第6話 マグダラのマリア―1

これまでのあらすじ
 十九歳のユグノーの青年ディマンシュは、亡き伯父が心酔していた著作を求め、修道士に変装し、十二歳の従弟アルと共にカトリックの教会にもぐりこむ。そこで貴族の娘シャルロットと知り合い、彼女はディマンシュに、アルは彼女に恋心を抱く。
 シャルロットの父親は、教養豊かな修道士を気に入るが、兄のアドルフは怪しい人物であるとにらむ。

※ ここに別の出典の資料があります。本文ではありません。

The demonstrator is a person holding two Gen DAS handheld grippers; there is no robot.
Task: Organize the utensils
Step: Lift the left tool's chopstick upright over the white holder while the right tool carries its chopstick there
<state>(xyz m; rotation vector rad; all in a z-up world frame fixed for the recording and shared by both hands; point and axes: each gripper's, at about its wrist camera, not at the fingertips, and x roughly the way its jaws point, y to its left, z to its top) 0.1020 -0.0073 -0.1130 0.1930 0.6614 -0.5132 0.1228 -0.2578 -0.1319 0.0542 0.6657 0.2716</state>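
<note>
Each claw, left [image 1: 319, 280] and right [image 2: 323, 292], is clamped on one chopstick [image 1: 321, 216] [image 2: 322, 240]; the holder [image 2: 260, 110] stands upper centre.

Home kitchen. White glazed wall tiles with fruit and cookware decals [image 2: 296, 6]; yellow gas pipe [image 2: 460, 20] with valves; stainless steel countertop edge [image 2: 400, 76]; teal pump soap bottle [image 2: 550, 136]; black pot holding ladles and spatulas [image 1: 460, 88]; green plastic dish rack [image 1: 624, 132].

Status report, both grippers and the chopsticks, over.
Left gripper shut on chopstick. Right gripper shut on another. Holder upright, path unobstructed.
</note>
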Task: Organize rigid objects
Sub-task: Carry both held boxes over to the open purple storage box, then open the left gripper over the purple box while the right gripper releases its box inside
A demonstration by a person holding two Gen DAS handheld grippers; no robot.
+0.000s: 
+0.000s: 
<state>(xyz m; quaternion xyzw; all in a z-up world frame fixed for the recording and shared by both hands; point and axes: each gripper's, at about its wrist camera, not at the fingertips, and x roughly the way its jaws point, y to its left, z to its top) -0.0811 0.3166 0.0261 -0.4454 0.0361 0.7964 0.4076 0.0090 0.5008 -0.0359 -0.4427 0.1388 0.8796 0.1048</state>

 そして、とうとうディマンシュらの正体はシャルロットの知るところとなる。ディマンシュとアルは彼女と会うことを諦めるが、シャルロットの方は諦めようとはしていない。

 ガブリエルは、リュックの外科医の仕事を住み込みで手伝っていたが、約束の期間が終ったので、久々にわが家へ戻ることになった。慣れ親しんだ道を歩いていると、一人の少女が同じ道を歩いているのが見えた。村の中では、今までに見たことのない少女であった。少女は時々立ち止まってはあたりを見回し、首をかしげていた。道がわからなくて困っている様子だった。ガブリエルはその少女に近づくと、声をかけた。
「娘さん、道がわからないのかい。よかったら、案内してあげようか。」
「ご親切感謝いたしますわ。」
 少女は優雅に一礼した。農民の娘らしい前掛け姿をしていたが、その話し方や物腰は、その外見にあまり似つかわしくないものであった。
「で、どこへ行こうとしてるんだい。」
「あの、ブライユさんというお宅にお伺いしようと…。」
「へえ? それなら、うちだよ。」
ガブリエルは目を丸くした。この美しい娘がいったいわが家に何の用があるのか見当もつかなかった。